When your brain swells during treatment for Alzheimer’s disease, that’s usually the point where clinicians pump the brakes. They slow the infusion, monitor you closely, wait for the puffiness to settle. It is, by any reasonable measure, a side effect you’d rather avoid. But a small study from Houston Methodist Research Institute now suggests that these swollen patches of brain may actually be the places where the treatment is hitting hardest, stripping away the amyloid plaques that are the hallmark of the disease.
The side effect in question is called ARIA-E, short for amyloid-related imaging abnormality with edema. It crops up in some patients receiving the newer generation of anti-amyloid antibody drugs like lecanemab and donanemab, which work by targeting and clearing sticky clumps of beta-amyloid protein from the brain. When it happens, plasma leaks from blood vessels into surrounding tissue, causing localised swelling visible on MRI scans.
ARIA-E has been a persistent headache for the Alzheimer’s treatment field. In clinical trials of these drugs, it shows up in a meaningful fraction of patients, particularly those carrying the APOE ε4 gene variant, which is itself a major risk factor for Alzheimer’s. Clinicians treat it cautiously, pausing or slowing drug infusions until the swelling resolves, which typically takes about two months. The worry, understandably, is brain damage.
Joseph Masdeu at Houston Methodist and his colleagues wondered whether something more interesting might be going on. Their study, published in the American Journal of Neuroradiology, looked at five patients who had developed moderate or severe ARIA-E while receiving lecanemab or donanemab. All five carried at least one copy of the APOE ε4 allele. Four were women. Their average age was roughly 74.
The team used PET brain scans to measure levels of beta-amyloid before and after the swelling had come and gone. They parcelled each patient’s brain into 40 regions, then compared the amyloid drop in regions that had swelled with those that hadn’t. In four of the five patients, the regions that had experienced ARIA-E showed a significantly larger decrease in amyloid signal. The brain, it seemed, wasn’t just swelling for nothing.

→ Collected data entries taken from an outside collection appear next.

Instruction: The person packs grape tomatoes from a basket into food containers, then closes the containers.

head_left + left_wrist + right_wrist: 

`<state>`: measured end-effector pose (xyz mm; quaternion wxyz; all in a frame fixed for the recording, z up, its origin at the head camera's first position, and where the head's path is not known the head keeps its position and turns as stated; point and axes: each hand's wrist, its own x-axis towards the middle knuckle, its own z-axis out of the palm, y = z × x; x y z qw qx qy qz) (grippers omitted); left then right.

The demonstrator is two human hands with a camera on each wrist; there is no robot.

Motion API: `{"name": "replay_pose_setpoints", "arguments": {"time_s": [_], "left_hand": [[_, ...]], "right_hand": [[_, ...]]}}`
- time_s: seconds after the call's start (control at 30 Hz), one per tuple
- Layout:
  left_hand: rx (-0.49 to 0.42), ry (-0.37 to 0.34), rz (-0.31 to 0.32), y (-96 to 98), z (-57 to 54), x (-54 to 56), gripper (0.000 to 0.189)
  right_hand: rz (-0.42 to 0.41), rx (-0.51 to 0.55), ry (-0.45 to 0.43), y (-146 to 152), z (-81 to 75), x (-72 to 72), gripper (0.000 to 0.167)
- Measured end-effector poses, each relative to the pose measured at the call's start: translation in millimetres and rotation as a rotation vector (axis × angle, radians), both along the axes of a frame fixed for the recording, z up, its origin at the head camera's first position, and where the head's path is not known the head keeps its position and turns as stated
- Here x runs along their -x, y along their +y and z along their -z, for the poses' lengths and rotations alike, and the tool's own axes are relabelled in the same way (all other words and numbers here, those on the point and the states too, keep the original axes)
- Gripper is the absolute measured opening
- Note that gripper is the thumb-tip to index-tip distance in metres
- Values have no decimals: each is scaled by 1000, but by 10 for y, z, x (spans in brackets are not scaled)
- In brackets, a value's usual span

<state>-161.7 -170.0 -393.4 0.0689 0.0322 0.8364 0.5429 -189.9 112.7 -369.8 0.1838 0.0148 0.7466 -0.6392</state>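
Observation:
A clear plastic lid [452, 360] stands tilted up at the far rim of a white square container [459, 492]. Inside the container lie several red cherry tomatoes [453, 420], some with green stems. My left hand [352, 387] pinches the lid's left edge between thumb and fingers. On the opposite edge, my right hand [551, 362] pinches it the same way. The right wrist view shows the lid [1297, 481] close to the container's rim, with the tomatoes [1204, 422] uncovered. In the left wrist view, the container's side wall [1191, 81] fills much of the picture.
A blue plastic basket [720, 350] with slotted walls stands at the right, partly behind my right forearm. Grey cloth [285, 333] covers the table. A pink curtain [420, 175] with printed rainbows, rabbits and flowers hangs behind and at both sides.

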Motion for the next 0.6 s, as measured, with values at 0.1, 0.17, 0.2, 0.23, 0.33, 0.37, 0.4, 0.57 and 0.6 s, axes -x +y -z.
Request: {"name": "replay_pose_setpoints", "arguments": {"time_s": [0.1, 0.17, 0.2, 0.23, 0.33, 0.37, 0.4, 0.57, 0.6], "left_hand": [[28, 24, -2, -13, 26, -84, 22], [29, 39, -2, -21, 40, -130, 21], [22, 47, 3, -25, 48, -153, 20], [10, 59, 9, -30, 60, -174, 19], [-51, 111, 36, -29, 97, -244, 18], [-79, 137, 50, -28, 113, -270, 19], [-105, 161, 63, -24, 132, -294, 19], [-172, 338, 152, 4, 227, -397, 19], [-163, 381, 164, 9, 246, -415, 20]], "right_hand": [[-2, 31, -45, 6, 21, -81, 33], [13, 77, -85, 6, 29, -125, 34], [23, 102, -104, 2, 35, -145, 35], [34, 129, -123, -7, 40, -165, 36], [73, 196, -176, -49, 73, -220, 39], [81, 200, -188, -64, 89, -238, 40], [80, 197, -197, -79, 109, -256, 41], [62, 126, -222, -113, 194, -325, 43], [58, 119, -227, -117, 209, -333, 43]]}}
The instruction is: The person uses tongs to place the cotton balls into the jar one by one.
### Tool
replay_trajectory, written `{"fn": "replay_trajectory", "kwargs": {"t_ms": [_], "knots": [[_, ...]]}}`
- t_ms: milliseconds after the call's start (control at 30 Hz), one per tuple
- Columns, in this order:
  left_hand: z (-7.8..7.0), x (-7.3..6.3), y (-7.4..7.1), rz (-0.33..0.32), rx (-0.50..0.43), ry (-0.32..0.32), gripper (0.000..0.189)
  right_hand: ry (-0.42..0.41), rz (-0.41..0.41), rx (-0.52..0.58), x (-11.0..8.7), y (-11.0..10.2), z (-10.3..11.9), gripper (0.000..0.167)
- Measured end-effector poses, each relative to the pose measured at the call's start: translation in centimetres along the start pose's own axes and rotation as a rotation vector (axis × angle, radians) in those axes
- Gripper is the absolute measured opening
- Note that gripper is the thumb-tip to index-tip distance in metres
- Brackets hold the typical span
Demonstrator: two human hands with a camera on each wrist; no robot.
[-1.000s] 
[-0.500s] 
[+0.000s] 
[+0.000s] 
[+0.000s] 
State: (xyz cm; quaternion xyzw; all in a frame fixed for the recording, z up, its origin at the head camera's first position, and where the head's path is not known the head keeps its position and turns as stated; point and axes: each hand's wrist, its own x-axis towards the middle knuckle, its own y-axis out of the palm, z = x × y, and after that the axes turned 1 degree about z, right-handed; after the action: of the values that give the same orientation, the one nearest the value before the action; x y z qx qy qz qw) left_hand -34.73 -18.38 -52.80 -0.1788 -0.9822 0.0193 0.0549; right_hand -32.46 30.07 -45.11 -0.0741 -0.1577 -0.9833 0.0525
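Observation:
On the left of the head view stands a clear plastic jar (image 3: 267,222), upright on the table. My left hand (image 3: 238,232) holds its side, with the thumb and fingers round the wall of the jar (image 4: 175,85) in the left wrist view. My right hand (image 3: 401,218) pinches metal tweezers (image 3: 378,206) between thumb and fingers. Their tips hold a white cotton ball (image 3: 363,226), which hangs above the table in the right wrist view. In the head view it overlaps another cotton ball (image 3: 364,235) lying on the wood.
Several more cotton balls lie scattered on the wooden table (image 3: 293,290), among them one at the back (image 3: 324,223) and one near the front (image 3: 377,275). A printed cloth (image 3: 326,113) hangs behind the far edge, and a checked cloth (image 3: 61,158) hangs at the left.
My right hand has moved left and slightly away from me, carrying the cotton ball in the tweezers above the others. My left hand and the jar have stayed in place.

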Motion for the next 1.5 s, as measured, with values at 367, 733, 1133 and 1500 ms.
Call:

“This study shows that not all parts of the brain respond equally to anti-amyloid therapy,” Masdeu said. “That reframes ARIA-E from being only a side effect to a possible sign of strong local treatment activity.”
Why might swelling and amyloid clearance go hand in hand? The researchers proposed several mechanisms. One possibility is that the antibody drugs make local blood vessels more permeable, which lets more of the drug through to clear amyloid but also causes the fluid leakage that shows up as edema on scans. Another is that immune cells called microglia are gobbling up amyloid in those regions, a process known as phagocytosis, which has been documented in autopsy studies of patients treated with lecanemab. That engulfment could hide amyloid from PET tracers without necessarily removing it from the brain entirely. A third possibility involves the brain’s waste-clearance plumbing, the glymphatic system, getting gummed up by immune complexes deposited around blood vessels, leading to fluid pooling in the white matter.
It’s probably some combination of all three, and perhaps other mechanisms besides.
The study has obvious limitations, and Masdeu’s team is upfront about them. Five patients is tiny. All were APOE ε4 carriers, so the findings might not generalise to people with different genetic backgrounds. The one patient who didn’t show the pattern had only a single small region of ARIA-E and had been on treatment much longer before the swelling appeared, which may have blurred the regional differences. And without brain tissue to examine, the team can’t say definitively whether the amyloid is truly gone or merely hiding from the scanner.
Still, the consistency across four of five patients is striking. The team is now expanding its sample and collaborating with the LEADS consortium to validate the results in larger, more diverse groups. With nearly 7 million Americans currently living with Alzheimer’s and that number expected to double by 2060, any insight into how these new treatments actually work in the brain matters.
For clinicians and families navigating the uncertainties of anti-amyloid therapy, the finding offers a slightly different way to think about a worrying side effect. Brain swelling remains something to take seriously and manage carefully. But it might also be a signal that, in those particular patches of cortex at least, the drug is doing exactly what it was designed to do.